Leaving Munich and entering Nürnberg only solidified my appreciation for less people and beautiful architecture. Upon arriving into Nuremberg, a few of us hit the streets right away. The cobblestone streets led us through a city full of old buildings, clearly full of history. The Churches stood tall within the middle of the city, and more street performers sprinkled throughout the streets. We climbed a substantial hill up to the castle that overlooks the entire city, with a breathtaking view from the top. We then had a good ol’ German beer at a café in the castle, and I could tell that this was a city in Europe that I would truly enjoy.
The next morning, we were privileged enough to tour the courthouse where the Nuremberg trials took place. We learned about this in class prior to our departure, but being in the courtroom, seeing where these horrible Nazi leaders sat, was more powerful than I ever expected. Additionally, it was a proud moment after previously being at Dachau. To some extent, it was proud because I am American and the Americans finally took a stand against this horrific catastrophe of the Holocaust. I was also proud as a future attorney. As an attorney, I will have many opportunities to somehow right a wrong, even if it is only slight. Justice is priceless.
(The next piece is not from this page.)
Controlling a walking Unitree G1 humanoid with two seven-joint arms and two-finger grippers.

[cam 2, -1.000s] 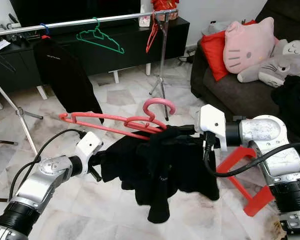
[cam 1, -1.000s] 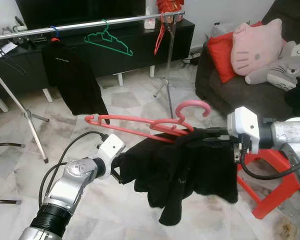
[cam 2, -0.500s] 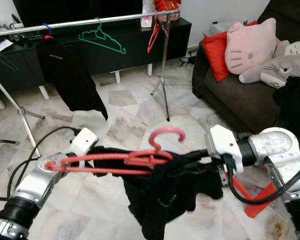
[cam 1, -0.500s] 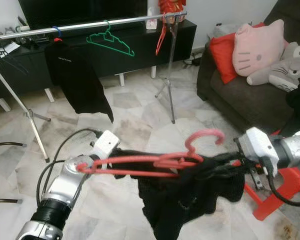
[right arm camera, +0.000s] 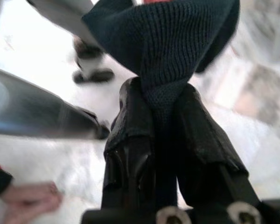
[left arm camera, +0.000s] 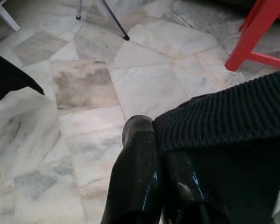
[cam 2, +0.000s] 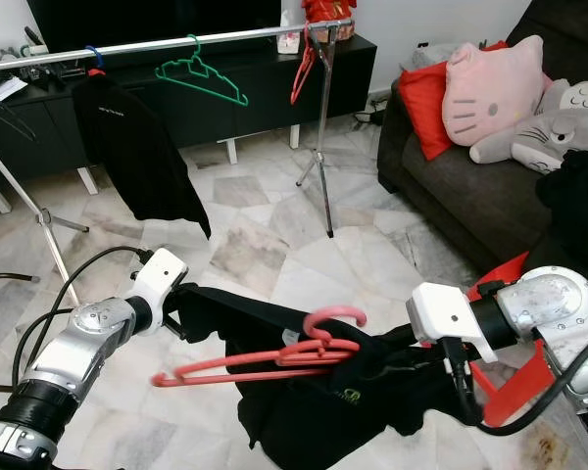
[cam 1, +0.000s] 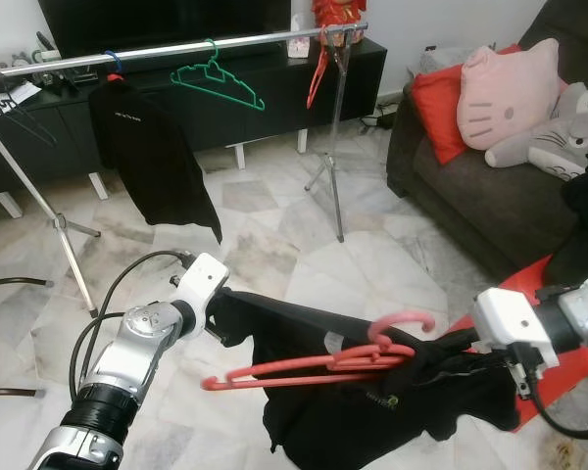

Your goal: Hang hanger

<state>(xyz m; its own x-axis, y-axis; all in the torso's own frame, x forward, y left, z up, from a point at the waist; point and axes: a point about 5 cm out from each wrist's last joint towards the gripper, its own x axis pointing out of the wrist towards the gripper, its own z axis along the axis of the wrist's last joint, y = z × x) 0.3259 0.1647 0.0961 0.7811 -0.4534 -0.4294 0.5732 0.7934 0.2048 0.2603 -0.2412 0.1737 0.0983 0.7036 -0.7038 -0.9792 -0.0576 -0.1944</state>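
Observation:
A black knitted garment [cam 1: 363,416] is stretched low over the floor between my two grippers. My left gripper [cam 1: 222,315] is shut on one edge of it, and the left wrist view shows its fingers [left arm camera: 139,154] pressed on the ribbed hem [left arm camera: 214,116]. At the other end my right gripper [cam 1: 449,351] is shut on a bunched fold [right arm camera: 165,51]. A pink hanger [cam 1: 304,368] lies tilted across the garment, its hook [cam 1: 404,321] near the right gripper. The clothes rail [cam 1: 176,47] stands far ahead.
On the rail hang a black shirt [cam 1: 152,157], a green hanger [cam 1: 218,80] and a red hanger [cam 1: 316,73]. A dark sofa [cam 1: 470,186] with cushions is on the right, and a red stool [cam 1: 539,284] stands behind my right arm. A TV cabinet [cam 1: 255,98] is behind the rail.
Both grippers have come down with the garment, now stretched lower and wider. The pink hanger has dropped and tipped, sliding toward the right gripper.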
Before departing from Nürnberg, we visited the Documentation center. Here, we were able to see the Nazi age come to fruition. Although I learned about Adolf Hitler in school, seeing his rise to power through extension documentation in Germany made much more sense. His strategy was anything but haphazard; he thought out every move that he made, brainwashing the country to follow him. How this happened is forever unfathomable, but seeing the documentation from beginning to end at least made a shred of sense in the face of disbelief. The fact that sticks out most in my mind is that he ended up holding three of the highest offices as one person. This would be like one individual being the President, the Vice President, and Secretary of State in the United States. No one person should ever have so much power, and the Holocaust and Final Solution are proof of that.